Vorschlag der EU-Kommission zur Überarbeitung der EU-Richtlinien
Chancen für eine Verbesserung des Asylverfahrens, der Lebensbedingungen sowie der gesundheitlichen Versorgung von AsylbewerberInnen
Die Europäische Kommission schlägt vor, die „Richtlinie des europäischen Parlamentes zur Festlegung von Normen für die Aufnahme von Asylbewerbern“ entscheidend zu verändern: so sollen die Mitgliedstaaten in nun noch eindeutiger dazu verpflichtet werden, „Maßnahmen zur raschen Ermittlung der besonderen Bedürfnisse schutzbedürftiger Personen [… sowie ihrer] kontinuierlichen Unterstützung und Kontrolle im Einzelfall“ zu treffen.
Früherkennung: Insbesondere die Bedürfnisse besonders schutzbedürftiger Personen sollten dabei rechtzeitig ermittelt und über geeignete Behandlungsmöglichkeiten gewährt werden.
Materielle Leistungen und medizinische Versorgung: Diese sollten gemäß des Vorschlags einem Lebensstandard entsprechen, der „den Lebensunterhalt sowie den Schutz der physischen und psychischen Gesundheit“ - einschließlich erforderlichenfalls einer „geeigneten psychologischen Betreuung“ – gewährleisten und müssten „auf Grundlage der Bezugsgröße(n), um eigenen Staatsangehörigen einen angemessenen Lebensstandard zu gewährleisten, zum Beispiel der Mindesthöhe der Sozialhilfe“ berechnet werden. Für Opfer von Folter und anderer Formen schwerer Gewalt ist dabei angesichts der Schäden, welche ihnen durch die genannten Handlungen zugefügt wurden, für „qualifizierte Behandlung“ - insbesondere den „Zugang zu Rehabilitationsmaßnahmen, die eine medizinische und psychologische Behandlung umfassen“ – zu sorgen.
Zugang zum Bildungssystem und zum Arbeitsmarkt: Um die Ausgrenzung von AsylbewerberInnen aus der Aufnahmegesellschaft zu verhindern und ihre Eigenständigkeit zu fördern, dürfe der Zugang zum Bildungssystem „nicht um mehr als drei Monate nach dem Antrag verzögert“ und solle zudem durch Vorbereitungskurse erleichtert werden. Erwachsene müssten „spätestens sechs Monate nach Stellung des Antrags“ Zugang zum Arbeitsmarkt erhalten.
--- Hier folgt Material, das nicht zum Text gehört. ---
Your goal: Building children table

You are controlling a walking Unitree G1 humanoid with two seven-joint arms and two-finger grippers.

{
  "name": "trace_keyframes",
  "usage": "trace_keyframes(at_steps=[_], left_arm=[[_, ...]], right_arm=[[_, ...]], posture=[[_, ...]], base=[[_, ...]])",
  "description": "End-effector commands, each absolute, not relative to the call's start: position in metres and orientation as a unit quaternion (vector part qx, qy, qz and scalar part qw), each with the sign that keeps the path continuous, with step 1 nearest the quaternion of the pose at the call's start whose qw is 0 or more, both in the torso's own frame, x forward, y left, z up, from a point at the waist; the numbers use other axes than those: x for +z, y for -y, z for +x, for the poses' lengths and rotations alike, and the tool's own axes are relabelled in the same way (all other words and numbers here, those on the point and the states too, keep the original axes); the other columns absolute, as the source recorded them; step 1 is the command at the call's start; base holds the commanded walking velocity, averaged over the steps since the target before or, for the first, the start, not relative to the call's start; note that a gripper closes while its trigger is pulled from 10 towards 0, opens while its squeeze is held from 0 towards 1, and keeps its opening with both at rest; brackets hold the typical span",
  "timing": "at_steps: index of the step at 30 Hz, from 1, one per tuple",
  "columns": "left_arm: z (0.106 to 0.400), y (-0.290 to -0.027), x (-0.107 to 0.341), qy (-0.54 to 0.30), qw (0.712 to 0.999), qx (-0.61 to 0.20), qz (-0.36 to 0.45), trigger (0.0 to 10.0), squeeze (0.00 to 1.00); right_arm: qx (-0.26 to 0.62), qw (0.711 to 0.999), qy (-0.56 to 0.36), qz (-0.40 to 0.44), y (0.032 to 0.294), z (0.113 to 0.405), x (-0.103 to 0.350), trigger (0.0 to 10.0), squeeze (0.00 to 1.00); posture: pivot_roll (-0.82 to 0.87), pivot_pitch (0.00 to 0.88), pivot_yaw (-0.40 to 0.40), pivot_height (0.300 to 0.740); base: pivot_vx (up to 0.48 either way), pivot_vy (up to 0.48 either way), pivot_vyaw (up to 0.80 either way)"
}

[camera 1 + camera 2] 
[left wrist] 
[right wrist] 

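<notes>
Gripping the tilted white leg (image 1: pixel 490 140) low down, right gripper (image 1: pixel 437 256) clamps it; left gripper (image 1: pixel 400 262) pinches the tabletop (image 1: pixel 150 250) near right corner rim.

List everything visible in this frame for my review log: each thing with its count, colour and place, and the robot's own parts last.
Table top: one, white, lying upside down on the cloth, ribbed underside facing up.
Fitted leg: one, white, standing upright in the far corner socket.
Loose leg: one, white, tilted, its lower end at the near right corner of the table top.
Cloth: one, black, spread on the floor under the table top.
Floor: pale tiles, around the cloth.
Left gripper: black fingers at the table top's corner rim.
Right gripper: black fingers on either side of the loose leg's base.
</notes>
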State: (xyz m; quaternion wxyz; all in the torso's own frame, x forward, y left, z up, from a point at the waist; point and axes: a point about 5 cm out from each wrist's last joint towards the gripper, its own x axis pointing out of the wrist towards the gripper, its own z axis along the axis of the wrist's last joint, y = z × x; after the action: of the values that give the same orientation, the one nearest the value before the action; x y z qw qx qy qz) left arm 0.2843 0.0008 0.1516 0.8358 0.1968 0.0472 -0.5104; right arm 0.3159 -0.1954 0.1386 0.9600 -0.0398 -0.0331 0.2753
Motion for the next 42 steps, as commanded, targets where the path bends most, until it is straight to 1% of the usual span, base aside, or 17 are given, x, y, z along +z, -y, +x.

Asylverfahren: Auch das Asylverfahren sei von den Mitgliedsstaaten nach der Überarbeitung der „Richtlinie zur Einführung gemeinsamer Verfahren für die Zuerkennung und Aberkennung des internationalen Schutzstatus“ an die Bedürfnisse von AsylbewerberInnen anzupassen. Ihnen müsse „frühzeitig Zugang zu Unterstützungsangeboten“, i.F. „unentgeltlicher Information über die Rechtslage und das Verfahren“ – geleistet etwa auch durch NGOs - verschafft werden. Damit v.a. besonders vulnerable Personengruppen angemessene Unterstützung erhalten und das Verfahren effektiv in Anspruch nehmen könnten, müsse „rechtzeitig festgestellt werden, welche Antragsteller besondere Verfahrensgarantien benötigten“. Dabei solle gewährleistet sein, dass AsylentscheiderInnen „in der Erkennung von Folter und anderen medizinischen Problemen geschult“ seinen und etwa „in medizinischen, kulturellen, religiösen, kinder-oder geschlechtsspezifischen Fragen Sachverständige hinzuzuziehen“ könnten und sollten. AntragsstellerInnen müssten darüber hinaus das Recht erhalten, medizinische Gutachten vorzulegen, die eine „erlittene Verfolgung bzw. erlittene ernsthafte Schäden“ belegten.
Dublin II: Nach der Überarbeitung der Richtlinie dürften beschleunigte Prüfverfahren sowie die Dublin II - Verordnung bei Opfern von Folter, Vergewaltigung oder sonstiger Formen schwerer Gewalt keine Anwendung mehr finden. Ebenso solle ein als sicher eingestuftes Land für einen Antragsteller nicht länger als solches gelten, wenn dieser nachweist, dass es „stichhaltige Gründe für die Annahme“ gibt, dass es „für ihn in seiner besonderen Situation“ nicht sicher ist.
Die Vorschläge der Europäischen Kommission zur Überarbeitung der Richtlinien können sie hier herunterladen.
Die BAfF wird sich in den nächsten Wochen und Monaten gemeinsam mit ExpertInnen des Sozialrechts sowie der Gesundheitssysteme intensiv mit den Implikationen der Richtlinien auseinandersetzen sie kontinuierlich über den Fortgang der Diskussion informieren.